### DIRECTIONS FOR THIS TASK:
Character for character, write out the data below.

### GIVEN MATERIAL:
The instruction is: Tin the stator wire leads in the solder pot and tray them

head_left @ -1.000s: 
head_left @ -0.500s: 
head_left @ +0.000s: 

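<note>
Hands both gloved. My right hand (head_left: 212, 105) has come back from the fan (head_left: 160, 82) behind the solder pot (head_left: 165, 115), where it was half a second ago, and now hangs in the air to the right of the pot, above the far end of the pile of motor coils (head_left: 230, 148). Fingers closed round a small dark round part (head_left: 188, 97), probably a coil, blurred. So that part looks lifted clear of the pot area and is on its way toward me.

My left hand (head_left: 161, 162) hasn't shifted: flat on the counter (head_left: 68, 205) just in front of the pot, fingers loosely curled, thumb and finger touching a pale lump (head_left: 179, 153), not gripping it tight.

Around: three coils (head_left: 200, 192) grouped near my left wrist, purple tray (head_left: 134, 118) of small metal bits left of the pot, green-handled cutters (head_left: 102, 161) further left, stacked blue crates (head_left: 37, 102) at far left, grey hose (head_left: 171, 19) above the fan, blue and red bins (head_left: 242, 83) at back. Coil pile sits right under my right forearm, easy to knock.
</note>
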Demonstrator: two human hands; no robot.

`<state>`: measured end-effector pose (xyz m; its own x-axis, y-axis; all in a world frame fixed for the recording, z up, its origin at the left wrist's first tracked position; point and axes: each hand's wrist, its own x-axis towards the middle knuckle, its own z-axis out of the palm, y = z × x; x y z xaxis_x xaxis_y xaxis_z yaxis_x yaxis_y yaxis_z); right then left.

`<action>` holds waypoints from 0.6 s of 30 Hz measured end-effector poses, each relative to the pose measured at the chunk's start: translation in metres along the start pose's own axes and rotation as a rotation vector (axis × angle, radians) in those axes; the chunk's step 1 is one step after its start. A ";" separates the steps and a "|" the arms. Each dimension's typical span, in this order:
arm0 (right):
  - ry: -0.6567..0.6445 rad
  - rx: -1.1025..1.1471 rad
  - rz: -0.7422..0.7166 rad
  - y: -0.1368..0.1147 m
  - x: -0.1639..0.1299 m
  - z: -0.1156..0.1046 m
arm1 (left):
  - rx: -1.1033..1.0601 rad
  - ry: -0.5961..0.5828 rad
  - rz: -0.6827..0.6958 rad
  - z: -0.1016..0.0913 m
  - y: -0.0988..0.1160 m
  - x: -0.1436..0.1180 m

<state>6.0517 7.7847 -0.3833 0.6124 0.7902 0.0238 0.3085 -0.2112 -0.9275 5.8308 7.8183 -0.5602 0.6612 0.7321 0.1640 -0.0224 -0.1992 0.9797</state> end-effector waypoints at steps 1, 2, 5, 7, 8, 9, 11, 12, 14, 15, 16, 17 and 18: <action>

### PROBLEM SOLUTION:
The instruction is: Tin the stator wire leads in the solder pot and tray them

head_left @ -1.000s: 
head_left @ -0.500s: 
head_left @ +0.000s: 

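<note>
Hands both gloved. My right hand (head_left: 212, 105) has come back from the fan (head_left: 160, 82) behind the solder pot (head_left: 165, 115), where it was half a second ago, and now hangs in the air to the right of the pot, above the far end of the pile of motor coils (head_left: 230, 148). Fingers closed round a small dark round part (head_left: 188, 97), probably a coil, blurred. So that part looks lifted clear of the pot area and is on its way toward me.

My left hand (head_left: 161, 162) hasn't shifted: flat on the counter (head_left: 68, 205) just in front of the pot, fingers loosely curled, thumb and finger touching a pale lump (head_left: 179, 153), not gripping it tight.

Around: three coils (head_left: 200, 192) grouped near my left wrist, purple tray (head_left: 134, 118) of small metal bits left of the pot, green-handled cutters (head_left: 102, 161) further left, stacked blue crates (head_left: 37, 102) at far left, grey hose (head_left: 171, 19) above the fan, blue and red bins (head_left: 242, 83) at back. Coil pile sits right under my right forearm, easy to knock.
</note>
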Demonstrator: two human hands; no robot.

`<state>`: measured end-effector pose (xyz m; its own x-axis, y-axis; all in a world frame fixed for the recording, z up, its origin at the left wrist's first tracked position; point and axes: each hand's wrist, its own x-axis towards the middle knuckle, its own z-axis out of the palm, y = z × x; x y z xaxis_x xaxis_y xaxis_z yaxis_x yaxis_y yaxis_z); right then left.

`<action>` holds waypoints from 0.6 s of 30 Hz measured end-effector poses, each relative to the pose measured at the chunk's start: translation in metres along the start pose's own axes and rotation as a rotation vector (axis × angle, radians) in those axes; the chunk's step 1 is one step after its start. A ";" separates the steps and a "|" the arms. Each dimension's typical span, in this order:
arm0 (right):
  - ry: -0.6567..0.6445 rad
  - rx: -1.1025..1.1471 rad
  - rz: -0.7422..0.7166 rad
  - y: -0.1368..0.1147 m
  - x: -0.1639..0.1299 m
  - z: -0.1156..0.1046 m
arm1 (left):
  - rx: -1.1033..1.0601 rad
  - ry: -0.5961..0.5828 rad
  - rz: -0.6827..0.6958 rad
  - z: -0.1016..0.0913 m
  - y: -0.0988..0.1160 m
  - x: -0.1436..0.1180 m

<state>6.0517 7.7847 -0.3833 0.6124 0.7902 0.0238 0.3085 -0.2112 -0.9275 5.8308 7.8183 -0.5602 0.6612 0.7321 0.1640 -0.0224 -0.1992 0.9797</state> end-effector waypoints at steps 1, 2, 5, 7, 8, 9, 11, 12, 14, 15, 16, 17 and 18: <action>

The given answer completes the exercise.